## The problem
Within the listing below, determine how many lines hold the word "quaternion". Give the number with no commentary.

## Materials provided
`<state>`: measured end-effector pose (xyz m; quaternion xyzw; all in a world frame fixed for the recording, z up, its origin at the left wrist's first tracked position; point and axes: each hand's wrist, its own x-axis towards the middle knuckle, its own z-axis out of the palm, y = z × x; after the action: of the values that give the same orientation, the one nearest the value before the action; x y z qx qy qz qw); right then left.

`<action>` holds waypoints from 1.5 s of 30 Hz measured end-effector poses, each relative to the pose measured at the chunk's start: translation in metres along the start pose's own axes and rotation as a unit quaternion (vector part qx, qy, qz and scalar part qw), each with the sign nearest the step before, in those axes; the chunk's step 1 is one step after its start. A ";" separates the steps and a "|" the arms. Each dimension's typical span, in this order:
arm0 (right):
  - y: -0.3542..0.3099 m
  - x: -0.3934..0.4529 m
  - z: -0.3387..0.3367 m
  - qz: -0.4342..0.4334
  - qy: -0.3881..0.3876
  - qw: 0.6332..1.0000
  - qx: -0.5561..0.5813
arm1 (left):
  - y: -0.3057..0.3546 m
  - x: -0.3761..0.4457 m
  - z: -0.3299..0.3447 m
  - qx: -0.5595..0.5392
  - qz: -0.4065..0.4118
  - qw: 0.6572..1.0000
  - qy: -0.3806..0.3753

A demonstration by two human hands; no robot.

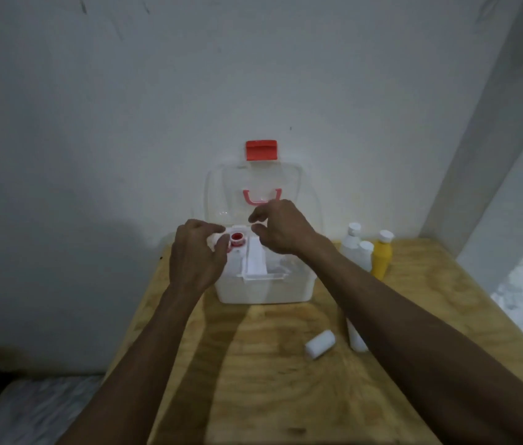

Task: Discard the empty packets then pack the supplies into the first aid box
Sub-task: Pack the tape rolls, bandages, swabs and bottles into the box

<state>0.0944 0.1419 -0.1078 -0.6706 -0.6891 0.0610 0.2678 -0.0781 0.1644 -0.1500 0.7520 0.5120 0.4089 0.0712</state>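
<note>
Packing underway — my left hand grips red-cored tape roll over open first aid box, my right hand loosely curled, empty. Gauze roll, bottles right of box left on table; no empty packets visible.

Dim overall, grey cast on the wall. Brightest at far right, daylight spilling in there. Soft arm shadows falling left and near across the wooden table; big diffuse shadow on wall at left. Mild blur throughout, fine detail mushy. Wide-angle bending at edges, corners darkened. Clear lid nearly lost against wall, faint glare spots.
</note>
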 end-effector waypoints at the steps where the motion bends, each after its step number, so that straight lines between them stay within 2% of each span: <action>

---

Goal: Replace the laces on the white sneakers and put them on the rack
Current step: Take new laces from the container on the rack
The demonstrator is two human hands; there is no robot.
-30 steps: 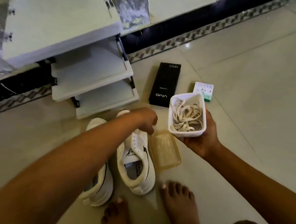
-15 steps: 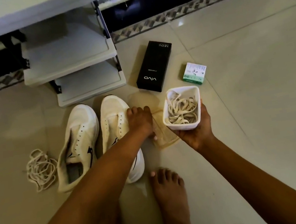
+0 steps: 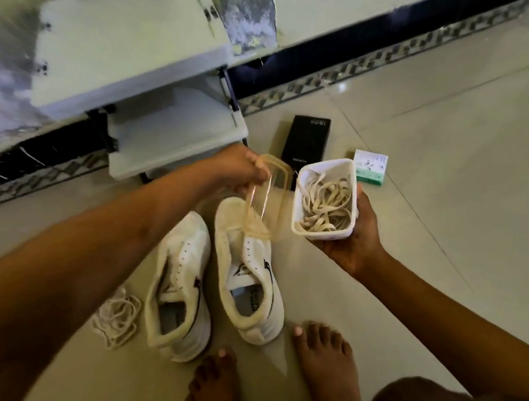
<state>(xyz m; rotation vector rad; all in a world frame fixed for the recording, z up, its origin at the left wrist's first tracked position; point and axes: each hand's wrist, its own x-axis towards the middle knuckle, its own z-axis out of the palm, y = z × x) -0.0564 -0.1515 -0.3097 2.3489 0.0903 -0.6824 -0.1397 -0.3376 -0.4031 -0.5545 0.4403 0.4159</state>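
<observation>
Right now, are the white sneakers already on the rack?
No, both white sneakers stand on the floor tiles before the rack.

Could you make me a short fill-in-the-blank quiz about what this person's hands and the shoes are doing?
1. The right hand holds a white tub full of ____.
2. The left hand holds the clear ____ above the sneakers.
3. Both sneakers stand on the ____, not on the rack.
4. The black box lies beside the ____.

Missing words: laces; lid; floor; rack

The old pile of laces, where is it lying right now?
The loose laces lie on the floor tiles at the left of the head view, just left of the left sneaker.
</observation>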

## Task result
2